=== Work to complete ===
Please transcribe the lines below exactly, and leave every image behind.

=== Material for the task ===
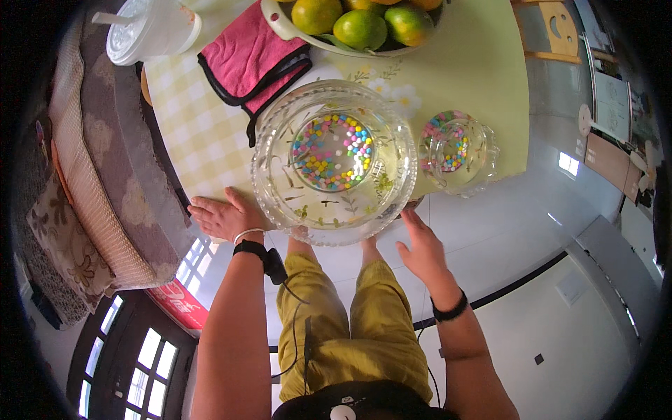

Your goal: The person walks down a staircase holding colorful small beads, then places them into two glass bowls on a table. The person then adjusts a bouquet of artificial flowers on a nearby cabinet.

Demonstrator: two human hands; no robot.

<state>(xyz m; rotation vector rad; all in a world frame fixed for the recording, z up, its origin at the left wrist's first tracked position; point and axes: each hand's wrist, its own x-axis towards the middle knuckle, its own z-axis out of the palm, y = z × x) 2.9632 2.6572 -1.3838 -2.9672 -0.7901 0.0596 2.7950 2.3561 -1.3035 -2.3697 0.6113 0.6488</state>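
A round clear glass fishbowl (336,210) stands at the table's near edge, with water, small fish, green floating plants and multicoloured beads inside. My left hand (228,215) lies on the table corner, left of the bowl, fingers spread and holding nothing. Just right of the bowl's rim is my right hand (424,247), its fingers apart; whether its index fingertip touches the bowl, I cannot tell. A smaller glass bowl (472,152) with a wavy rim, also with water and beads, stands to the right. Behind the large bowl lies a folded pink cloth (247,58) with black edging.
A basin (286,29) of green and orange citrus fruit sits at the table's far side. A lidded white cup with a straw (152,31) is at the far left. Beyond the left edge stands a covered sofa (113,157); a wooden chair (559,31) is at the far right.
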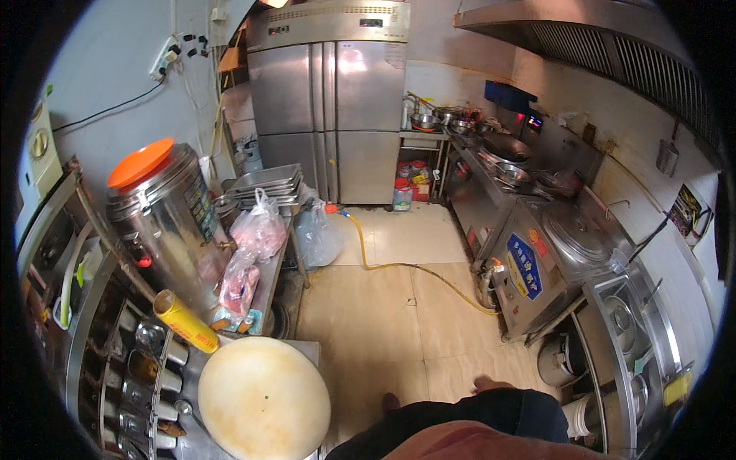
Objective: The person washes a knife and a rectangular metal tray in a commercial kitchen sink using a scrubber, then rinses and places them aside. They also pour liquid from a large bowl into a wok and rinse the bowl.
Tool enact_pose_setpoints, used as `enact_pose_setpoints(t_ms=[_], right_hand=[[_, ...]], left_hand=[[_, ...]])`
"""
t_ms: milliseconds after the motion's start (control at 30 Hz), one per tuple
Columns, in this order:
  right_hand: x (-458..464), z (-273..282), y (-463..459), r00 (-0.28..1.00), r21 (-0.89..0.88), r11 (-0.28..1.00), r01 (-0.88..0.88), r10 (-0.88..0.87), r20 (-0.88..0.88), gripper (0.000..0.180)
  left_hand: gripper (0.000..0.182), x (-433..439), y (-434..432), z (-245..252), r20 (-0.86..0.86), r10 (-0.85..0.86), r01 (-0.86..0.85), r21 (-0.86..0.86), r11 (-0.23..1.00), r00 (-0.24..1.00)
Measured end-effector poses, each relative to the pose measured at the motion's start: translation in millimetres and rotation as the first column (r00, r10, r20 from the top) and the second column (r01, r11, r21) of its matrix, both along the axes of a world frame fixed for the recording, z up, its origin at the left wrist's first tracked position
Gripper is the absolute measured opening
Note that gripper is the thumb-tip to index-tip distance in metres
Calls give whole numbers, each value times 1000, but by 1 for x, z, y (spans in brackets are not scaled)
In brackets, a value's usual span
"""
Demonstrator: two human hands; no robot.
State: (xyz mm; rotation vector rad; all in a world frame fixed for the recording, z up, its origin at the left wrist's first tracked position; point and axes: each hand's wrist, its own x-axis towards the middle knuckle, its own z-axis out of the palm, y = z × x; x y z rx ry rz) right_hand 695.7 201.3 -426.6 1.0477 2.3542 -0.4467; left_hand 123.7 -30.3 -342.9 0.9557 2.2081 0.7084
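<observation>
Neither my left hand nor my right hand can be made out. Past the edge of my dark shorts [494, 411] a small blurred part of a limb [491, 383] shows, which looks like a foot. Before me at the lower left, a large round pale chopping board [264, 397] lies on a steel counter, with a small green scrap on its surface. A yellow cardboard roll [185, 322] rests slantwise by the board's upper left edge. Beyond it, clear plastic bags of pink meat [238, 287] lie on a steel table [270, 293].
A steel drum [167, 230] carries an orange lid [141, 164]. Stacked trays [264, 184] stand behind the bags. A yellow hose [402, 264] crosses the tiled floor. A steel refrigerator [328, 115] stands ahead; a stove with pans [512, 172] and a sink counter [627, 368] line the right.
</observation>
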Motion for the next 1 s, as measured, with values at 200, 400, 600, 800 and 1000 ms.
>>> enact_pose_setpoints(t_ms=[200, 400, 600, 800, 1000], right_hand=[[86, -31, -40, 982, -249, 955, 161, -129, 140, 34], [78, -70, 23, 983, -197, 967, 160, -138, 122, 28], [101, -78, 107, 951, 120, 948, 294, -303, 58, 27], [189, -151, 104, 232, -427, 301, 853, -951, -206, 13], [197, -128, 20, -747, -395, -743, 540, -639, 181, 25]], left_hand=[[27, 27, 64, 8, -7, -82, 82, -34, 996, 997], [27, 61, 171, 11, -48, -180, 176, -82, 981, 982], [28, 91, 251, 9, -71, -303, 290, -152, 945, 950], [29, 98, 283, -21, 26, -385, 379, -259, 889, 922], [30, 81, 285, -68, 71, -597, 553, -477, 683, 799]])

=== Response to the exercise ===
Your goal: The person walks down a staircase holding colorful small beads, then places them into two glass bowls on a table. The person then adjusts a bouquet of artificial flowers on a nearby cabinet.

Demonstrator: two human hands; no robot.

<state>(xyz m; rotation vector rad; all in a world frame fixed for the recording, z up, its origin at the left wrist's first tracked position; point and axes: each hand's wrist, its own x-axis towards the middle knuckle, its own z-axis out of the palm, y = z × x) 2.9632 2.6572 -1.3838 -2.9672 -0.7901 0.0596 2.7950 2.3561 -1.3035 -2.3697 0.6113 0.6488</state>
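A round clear glass fishbowl (336,210) stands at the table's near edge, with water, small fish, green floating plants and multicoloured beads inside. My left hand (228,215) lies on the table corner, left of the bowl, fingers spread and holding nothing. Just right of the bowl's rim is my right hand (424,247), its fingers apart; whether its index fingertip touches the bowl, I cannot tell. A smaller glass bowl (472,152) with a wavy rim, also with water and beads, stands to the right. Behind the large bowl lies a folded pink cloth (247,58) with black edging.
A basin (286,29) of green and orange citrus fruit sits at the table's far side. A lidded white cup with a straw (152,31) is at the far left. Beyond the left edge stands a covered sofa (113,157); a wooden chair (559,31) is at the far right.
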Objective: The person washes a knife and a rectangular metal tray in a commercial kitchen sink using a scrubber, then rinses and places them aside. They also pour liquid from a large bowl into a wok and rinse the bowl.
Tool enact_pose_setpoints, used as `enact_pose_setpoints(t_ms=[_], right_hand=[[_, ...]], left_hand=[[_, ...]])`
"""
t_ms: milliseconds after the motion's start (control at 30 Hz), one per tuple
Columns, in this order:
  right_hand: x (-458..464), z (-273..282), y (-463..459), r00 (-0.28..1.00), r21 (-0.89..0.88), r11 (-0.28..1.00), r01 (-0.88..0.88), r10 (-0.88..0.87), r20 (-0.88..0.88), gripper (0.000..0.180)
  left_hand: gripper (0.000..0.182), x (-433..439), y (-434..432), z (-245..252), r20 (-0.86..0.86), r10 (-0.85..0.86), r01 (-0.86..0.85), r21 (-0.86..0.86), r11 (-0.23..1.00), r00 (-0.24..1.00)
Measured end-effector poses, each relative to the pose measured at the motion's start: translation in millimetres and rotation as the first column (r00, r10, r20 from the top) and the second column (r01, r11, r21) of its matrix, both along the axes of a world frame fixed for the recording, z up, its origin at the left wrist's first tracked position
Gripper is the absolute measured opening
Note that gripper is the thumb-tip to index-tip distance in metres
Calls give whole numbers, each value times 1000, but by 1 for x, z, y (spans in brackets are not scaled)
In brackets, a value's usual span
"""
Demonstrator: two human hands; no robot.
State: (xyz mm; rotation vector rad; all in a world frame fixed for the recording, z up, its origin at the left wrist's first tracked position; point and axes: each hand's wrist, its own x-axis towards the middle knuckle, its own z-axis out of the palm, y = z × x; x y z rx ry rz) right_hand 695.7 201.3 -426.6 1.0477 2.3542 -0.4467; left_hand 123.7 -30.3 -342.9 0.9557 2.2081 0.7084
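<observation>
Neither my left hand nor my right hand can be made out. Past the edge of my dark shorts [494, 411] a small blurred part of a limb [491, 383] shows, which looks like a foot. Before me at the lower left, a large round pale chopping board [264, 397] lies on a steel counter, with a small green scrap on its surface. A yellow cardboard roll [185, 322] rests slantwise by the board's upper left edge. Beyond it, clear plastic bags of pink meat [238, 287] lie on a steel table [270, 293].
A steel drum [167, 230] carries an orange lid [141, 164]. Stacked trays [264, 184] stand behind the bags. A yellow hose [402, 264] crosses the tiled floor. A steel refrigerator [328, 115] stands ahead; a stove with pans [512, 172] and a sink counter [627, 368] line the right.
</observation>
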Motion for the next 1 s, as measured, with values at 200, 400, 600, 800 and 1000 ms.
>>> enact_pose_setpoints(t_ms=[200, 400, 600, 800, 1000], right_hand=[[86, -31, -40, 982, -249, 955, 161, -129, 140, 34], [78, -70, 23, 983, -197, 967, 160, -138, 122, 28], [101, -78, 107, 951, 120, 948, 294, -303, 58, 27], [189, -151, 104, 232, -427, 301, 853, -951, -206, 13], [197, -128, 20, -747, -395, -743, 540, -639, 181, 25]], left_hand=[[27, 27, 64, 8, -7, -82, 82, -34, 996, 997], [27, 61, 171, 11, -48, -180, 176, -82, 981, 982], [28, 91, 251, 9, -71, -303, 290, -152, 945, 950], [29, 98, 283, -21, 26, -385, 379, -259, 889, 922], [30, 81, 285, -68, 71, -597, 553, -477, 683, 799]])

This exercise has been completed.